WHAT THE EXERCISE ASKS: The first line of the data below and every line after it, through the one with "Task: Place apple", must be transcribed without change.

START RECORDS SUPPLIED

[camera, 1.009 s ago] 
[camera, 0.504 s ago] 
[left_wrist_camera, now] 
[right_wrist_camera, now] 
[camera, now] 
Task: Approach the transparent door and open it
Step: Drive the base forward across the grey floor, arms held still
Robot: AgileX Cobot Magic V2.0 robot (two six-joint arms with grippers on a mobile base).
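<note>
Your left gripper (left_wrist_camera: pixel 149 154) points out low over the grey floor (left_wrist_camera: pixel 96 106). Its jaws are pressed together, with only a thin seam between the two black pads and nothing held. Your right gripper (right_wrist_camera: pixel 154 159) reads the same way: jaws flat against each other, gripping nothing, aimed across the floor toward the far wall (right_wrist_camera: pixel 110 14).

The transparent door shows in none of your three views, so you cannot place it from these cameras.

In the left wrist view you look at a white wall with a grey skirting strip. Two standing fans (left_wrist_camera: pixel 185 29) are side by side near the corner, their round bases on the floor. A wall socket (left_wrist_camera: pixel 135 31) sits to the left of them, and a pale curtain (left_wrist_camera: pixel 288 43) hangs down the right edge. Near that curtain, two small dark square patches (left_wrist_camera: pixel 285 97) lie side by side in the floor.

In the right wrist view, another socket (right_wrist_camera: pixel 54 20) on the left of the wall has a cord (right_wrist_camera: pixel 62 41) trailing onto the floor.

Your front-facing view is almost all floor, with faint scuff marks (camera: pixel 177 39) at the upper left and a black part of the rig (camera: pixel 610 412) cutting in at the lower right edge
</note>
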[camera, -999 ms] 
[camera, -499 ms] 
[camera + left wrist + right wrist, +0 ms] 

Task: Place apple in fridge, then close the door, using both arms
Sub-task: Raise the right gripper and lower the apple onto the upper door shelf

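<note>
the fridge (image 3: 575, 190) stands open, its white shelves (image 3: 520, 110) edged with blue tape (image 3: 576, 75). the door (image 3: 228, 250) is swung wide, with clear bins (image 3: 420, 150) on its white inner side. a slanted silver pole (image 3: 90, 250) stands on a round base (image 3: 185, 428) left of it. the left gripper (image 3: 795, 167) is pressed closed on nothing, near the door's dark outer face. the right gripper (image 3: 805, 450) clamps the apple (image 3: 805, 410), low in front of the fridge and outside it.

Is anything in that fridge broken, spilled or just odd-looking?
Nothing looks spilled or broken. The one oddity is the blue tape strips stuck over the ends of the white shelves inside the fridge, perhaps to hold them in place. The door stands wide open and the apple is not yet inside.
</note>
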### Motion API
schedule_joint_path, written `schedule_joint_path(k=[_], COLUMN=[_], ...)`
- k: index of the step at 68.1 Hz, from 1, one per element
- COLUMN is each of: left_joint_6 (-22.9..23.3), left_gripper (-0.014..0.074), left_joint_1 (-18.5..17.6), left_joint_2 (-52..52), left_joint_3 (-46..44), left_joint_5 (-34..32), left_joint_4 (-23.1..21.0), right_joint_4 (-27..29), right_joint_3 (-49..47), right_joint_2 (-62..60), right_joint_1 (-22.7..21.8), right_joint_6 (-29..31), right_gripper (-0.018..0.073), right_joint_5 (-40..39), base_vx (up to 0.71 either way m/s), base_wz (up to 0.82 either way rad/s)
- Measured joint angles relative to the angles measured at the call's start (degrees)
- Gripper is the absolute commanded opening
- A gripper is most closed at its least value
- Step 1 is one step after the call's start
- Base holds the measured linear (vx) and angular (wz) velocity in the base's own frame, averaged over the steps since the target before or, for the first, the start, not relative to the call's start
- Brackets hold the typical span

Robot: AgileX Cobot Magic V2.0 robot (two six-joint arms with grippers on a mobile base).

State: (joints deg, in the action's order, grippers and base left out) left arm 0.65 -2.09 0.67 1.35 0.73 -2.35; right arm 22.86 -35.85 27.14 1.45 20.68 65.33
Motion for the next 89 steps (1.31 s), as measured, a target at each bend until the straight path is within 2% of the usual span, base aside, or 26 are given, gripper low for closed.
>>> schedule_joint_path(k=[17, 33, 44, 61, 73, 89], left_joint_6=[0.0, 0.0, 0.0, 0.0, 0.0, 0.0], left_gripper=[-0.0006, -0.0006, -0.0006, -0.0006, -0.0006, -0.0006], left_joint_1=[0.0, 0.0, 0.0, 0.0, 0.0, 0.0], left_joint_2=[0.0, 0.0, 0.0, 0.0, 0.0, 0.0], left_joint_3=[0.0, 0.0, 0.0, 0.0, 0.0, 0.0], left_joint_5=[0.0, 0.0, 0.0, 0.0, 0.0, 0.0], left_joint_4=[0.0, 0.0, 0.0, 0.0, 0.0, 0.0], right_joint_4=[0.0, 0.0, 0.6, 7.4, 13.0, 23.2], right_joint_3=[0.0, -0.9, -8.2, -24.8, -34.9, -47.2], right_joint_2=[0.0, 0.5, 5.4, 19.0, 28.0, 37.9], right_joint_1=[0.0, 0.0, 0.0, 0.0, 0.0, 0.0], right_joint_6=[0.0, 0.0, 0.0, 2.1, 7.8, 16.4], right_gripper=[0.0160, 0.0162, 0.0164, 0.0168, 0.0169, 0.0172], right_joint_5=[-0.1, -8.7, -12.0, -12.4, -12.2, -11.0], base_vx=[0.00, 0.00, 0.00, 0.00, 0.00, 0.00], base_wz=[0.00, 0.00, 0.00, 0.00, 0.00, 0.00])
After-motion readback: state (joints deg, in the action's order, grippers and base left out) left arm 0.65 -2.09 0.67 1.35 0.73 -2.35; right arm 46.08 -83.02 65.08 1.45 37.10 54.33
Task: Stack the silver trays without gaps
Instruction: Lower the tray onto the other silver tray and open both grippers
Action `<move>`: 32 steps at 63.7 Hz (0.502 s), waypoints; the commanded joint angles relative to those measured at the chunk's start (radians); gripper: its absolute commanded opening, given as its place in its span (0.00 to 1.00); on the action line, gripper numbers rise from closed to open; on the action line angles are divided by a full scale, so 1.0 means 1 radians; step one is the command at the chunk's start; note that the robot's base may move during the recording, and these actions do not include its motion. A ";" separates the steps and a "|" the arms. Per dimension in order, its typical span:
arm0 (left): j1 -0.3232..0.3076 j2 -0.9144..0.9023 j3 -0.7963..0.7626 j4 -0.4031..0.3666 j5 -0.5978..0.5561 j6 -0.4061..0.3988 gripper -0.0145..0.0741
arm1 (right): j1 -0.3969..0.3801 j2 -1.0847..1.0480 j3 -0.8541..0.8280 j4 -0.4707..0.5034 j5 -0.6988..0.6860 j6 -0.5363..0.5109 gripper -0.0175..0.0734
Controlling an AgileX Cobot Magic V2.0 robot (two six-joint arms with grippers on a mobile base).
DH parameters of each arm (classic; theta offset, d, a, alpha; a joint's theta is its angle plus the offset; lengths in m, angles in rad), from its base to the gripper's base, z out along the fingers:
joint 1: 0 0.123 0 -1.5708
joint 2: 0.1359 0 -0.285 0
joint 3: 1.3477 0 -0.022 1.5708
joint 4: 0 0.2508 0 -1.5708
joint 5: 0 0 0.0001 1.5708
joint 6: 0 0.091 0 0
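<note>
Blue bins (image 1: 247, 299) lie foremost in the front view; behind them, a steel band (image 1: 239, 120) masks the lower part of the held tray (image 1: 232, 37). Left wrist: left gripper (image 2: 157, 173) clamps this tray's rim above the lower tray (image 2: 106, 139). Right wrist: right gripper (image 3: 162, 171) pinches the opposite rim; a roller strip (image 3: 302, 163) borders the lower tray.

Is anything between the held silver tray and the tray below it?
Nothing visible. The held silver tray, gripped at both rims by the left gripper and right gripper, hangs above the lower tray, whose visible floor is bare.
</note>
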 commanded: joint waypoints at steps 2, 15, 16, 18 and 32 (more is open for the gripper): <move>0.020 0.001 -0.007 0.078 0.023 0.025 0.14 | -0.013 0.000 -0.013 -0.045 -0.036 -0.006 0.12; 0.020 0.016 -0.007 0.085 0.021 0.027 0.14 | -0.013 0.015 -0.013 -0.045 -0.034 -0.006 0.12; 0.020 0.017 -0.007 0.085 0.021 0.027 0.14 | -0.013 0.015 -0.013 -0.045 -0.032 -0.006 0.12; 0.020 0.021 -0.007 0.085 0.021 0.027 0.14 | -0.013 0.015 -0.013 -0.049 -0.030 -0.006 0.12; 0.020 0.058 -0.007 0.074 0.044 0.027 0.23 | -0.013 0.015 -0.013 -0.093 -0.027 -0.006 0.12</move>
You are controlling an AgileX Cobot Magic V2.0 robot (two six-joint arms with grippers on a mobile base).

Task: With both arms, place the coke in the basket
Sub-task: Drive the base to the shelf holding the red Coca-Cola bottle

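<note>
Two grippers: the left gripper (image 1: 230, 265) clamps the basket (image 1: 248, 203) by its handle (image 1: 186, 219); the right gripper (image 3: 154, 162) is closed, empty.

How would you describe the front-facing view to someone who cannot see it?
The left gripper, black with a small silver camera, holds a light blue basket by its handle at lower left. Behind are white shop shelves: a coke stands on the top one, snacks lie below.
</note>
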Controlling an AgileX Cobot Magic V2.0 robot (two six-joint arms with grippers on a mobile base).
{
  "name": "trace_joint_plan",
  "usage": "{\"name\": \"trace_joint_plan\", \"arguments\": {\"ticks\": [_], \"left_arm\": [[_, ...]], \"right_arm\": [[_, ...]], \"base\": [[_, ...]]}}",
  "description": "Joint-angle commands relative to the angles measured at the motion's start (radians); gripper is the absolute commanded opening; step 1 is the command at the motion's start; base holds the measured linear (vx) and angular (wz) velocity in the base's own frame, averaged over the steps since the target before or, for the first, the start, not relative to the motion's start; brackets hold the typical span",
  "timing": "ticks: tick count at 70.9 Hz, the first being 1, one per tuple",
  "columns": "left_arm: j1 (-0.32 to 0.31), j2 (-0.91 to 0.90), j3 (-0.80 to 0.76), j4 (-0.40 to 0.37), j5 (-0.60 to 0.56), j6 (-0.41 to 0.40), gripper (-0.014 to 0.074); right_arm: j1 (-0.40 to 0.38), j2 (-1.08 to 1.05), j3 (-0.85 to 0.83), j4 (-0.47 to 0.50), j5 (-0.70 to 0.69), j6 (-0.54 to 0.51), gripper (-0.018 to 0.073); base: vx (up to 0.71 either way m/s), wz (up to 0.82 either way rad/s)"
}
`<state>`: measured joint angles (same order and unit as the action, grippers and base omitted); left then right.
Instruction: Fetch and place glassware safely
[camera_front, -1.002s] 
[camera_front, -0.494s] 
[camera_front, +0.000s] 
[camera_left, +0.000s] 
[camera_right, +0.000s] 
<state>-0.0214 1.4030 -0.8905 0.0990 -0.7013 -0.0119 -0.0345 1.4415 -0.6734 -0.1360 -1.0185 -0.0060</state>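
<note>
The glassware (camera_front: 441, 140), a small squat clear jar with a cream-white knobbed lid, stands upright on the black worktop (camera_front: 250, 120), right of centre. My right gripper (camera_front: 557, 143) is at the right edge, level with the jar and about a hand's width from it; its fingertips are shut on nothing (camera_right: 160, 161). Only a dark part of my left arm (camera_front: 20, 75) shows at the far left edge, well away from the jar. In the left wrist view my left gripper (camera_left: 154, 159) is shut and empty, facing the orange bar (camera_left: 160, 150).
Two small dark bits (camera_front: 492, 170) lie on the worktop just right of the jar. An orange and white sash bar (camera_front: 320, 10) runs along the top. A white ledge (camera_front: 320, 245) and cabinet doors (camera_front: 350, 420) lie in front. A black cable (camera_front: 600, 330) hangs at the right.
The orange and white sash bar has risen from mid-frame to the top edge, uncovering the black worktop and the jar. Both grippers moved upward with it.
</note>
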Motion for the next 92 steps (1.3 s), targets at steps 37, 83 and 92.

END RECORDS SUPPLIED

THE COMPLETED TASK:
[camera, 1.009 s ago] 
[camera, 0.504 s ago] 
[left_wrist_camera, now] 
[right_wrist_camera, now] 
[camera, now] 
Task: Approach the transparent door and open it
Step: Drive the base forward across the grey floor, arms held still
Robot: AgileX Cobot Magic V2.0 robot (two six-joint arms with grippers on a mobile base).
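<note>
Your left gripper (left_wrist_camera: pixel 149 154) points out low over the grey floor (left_wrist_camera: pixel 96 106). Its jaws are pressed together, with only a thin seam between the two black pads and nothing held. Your right gripper (right_wrist_camera: pixel 154 159) reads the same way: jaws flat against each other, gripping nothing, aimed across the floor toward the far wall (right_wrist_camera: pixel 110 14).

The transparent door shows in none of your three views, so you cannot place it from these cameras.

In the left wrist view you look at a white wall with a grey skirting strip. Two standing fans (left_wrist_camera: pixel 185 29) are side by side near the corner, their round bases on the floor. A wall socket (left_wrist_camera: pixel 135 31) sits to the left of them, and a pale curtain (left_wrist_camera: pixel 288 43) hangs down the right edge. Near that curtain, two small dark square patches (left_wrist_camera: pixel 285 97) lie side by side in the floor.

In the right wrist view, another socket (right_wrist_camera: pixel 54 20) on the left of the wall has a cord (right_wrist_camera: pixel 62 41) trailing onto the floor.

Your front-facing view is almost all floor, with faint scuff marks (camera: pixel 177 39) at the upper left and a black part of the rig (camera: pixel 610 412) cutting in at the lower right edge
</note>
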[camera, -999 ms] 
[camera, -499 ms] 
[camera + left wrist + right wrist, +0 ms] 

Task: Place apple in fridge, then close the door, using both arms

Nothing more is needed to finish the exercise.